### [What you are asked to do]
Write the lines out again, from the top of the material to the line containing "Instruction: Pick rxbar", pictures excluded.

#### Dataset excerpt ####

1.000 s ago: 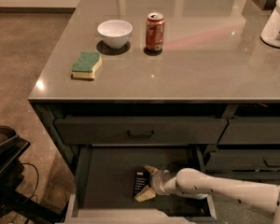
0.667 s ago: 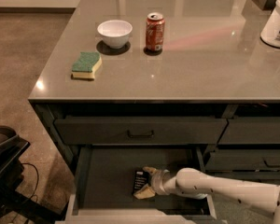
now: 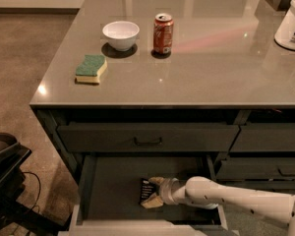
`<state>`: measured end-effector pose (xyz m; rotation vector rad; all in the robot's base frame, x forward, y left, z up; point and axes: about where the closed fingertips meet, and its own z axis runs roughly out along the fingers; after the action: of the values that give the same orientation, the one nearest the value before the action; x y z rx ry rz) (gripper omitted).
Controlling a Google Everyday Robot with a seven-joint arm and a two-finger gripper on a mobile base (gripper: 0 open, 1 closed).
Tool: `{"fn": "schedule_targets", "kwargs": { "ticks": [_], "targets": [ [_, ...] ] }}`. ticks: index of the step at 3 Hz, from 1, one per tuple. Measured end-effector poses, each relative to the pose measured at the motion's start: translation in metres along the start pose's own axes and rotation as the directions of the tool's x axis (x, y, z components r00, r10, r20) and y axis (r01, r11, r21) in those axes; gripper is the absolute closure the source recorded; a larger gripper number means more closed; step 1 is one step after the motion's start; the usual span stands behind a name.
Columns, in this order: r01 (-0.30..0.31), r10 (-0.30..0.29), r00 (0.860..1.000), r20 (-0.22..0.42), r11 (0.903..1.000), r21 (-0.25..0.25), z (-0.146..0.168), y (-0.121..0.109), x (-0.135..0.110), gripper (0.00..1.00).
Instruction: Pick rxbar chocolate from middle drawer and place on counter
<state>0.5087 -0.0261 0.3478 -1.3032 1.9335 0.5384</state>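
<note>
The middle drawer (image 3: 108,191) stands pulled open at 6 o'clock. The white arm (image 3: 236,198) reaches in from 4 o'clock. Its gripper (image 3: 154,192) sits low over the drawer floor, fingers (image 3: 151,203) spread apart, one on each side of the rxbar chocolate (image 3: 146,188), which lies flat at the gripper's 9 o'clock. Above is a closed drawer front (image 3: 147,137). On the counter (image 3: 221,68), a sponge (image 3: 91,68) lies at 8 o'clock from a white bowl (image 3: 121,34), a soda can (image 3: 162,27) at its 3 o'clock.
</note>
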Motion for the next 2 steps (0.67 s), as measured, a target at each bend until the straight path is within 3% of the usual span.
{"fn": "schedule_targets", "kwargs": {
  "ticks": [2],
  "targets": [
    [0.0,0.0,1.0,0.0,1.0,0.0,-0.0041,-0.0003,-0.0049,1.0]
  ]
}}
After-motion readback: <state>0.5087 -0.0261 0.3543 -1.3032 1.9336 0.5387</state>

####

### [Answer to the exercise]
1.000 s ago: 
0.667 s ago: 
now: 
`<state>`: measured end-effector pose (xyz m; rotation vector rad; all in the robot's base frame, x forward, y left, z up; point and axes: about where the closed fingertips meet, and its own z axis runs roughly out along the fingers; after the action: of the values that give the same orientation, the one nearest the value before the action; x y z rx ry rz) (gripper omitted).
Controlling a Google Everyday Robot with a seven-joint arm and a two-finger gripper on a mobile base (gripper: 0 open, 1 closed).
Tool: `{"fn": "schedule_targets", "kwargs": { "ticks": [_], "targets": [ [_, ...] ] }}`. ticks: index of the step at 3 Hz, from 1, one per tuple. Measured end-effector poses, each relative to the pose measured at the motion's start: translation in metres along the start pose's own axes and rotation as the directions of the tool's x axis (x, y, z components r00, r10, r20) and y axis (r01, r11, r21) in those axes; gripper is the absolute closure the source recorded; a larger gripper number means more closed; step 1 is one step after the motion's start; the usual span stands behind a name.
Columns, in this order: r01 (-0.30..0.31), r10 (-0.30..0.29), r00 (0.860..1.000), r20 (-0.22..0.42), r11 (0.903..1.000), r21 (-0.25..0.25), z (-0.146..0.168), y (-0.121..0.109), x (-0.135..0.110), gripper (0.00..1.00).
Instruction: Pick rxbar chocolate from middle drawer and place on counter

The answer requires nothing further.